*** Begin section ***
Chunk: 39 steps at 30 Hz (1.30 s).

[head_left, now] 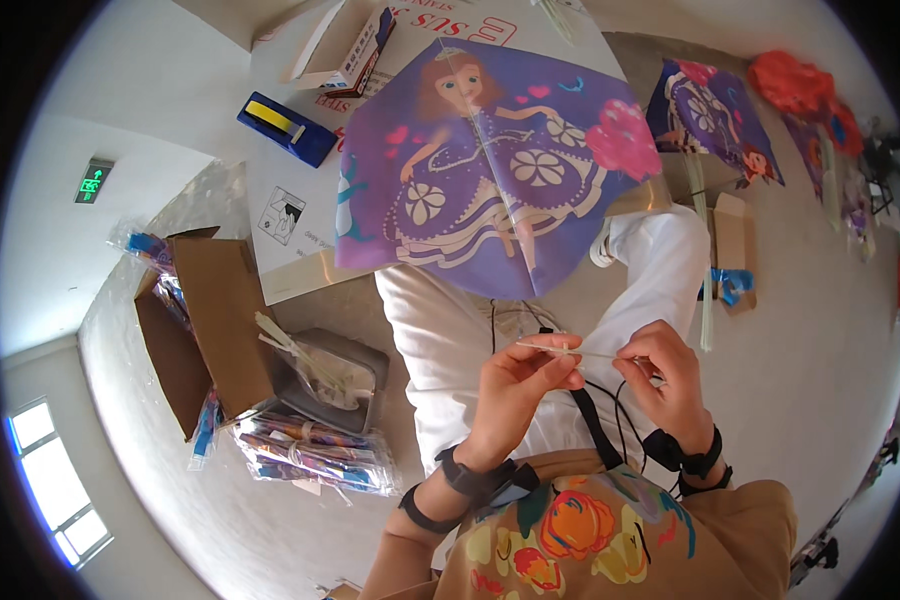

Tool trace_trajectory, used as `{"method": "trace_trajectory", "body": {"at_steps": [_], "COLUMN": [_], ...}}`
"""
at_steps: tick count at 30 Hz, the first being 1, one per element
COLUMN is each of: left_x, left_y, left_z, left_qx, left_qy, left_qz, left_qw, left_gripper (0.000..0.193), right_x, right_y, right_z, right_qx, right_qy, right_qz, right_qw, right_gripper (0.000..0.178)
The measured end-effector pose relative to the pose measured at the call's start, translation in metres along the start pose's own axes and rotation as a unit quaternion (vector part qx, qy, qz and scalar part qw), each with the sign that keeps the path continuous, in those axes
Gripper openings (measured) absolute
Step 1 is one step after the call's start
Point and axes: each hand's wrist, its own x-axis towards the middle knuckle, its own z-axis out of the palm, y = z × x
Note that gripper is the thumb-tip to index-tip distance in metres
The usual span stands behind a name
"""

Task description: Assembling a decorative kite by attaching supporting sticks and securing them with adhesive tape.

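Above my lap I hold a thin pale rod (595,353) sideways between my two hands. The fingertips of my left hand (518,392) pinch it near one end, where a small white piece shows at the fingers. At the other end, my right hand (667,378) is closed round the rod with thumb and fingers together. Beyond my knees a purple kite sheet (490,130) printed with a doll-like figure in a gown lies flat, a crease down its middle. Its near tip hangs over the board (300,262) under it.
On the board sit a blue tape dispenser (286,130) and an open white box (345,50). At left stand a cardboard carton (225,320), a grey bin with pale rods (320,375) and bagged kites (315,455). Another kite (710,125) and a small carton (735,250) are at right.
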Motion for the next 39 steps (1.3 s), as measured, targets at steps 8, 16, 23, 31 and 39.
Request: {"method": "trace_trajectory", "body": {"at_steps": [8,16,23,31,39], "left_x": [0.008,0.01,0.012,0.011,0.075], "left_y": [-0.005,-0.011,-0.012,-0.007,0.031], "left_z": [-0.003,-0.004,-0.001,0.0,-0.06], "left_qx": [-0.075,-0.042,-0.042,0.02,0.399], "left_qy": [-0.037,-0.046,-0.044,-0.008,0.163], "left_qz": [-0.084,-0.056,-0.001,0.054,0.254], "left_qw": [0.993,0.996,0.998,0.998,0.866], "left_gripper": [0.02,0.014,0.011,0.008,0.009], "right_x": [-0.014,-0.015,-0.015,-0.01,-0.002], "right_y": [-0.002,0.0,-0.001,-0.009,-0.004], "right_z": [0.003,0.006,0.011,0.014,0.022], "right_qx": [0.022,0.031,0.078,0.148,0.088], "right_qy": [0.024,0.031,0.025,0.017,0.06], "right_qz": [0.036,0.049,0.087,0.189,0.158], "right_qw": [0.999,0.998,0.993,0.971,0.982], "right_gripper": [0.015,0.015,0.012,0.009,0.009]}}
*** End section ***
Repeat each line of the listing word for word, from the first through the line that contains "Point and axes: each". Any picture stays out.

Chunk: 39 steps at 30 Hz (1.30 s).

[head_left, now] 

Tool trace_trajectory, used as `{"method": "trace_trajectory", "body": {"at_steps": [_], "COLUMN": [_], ...}}`
"""
at_steps: tick count at 30 Hz, the first being 1, one per element
COLUMN is each of: left_x, left_y, left_z, left_qx, left_qy, left_qz, left_qw, left_gripper (0.000..0.193), right_x, right_y, right_z, right_qx, right_qy, right_qz, right_qw, right_gripper (0.000..0.178)
The measured end-effector pose relative to the pose measured at the call's start, translation in metres along the start pose's own axes and rotation as a unit quaternion (vector part qx, qy, qz and scalar part qw), each with the sign that keeps the path continuous, in those axes
Gripper openings (measured) absolute
Step 1 is one step after the call's start
Point and axes: each hand's wrist, its own x-axis towards the middle knuckle, its own z-axis out of the palm, y = z × x

The full answer has been given.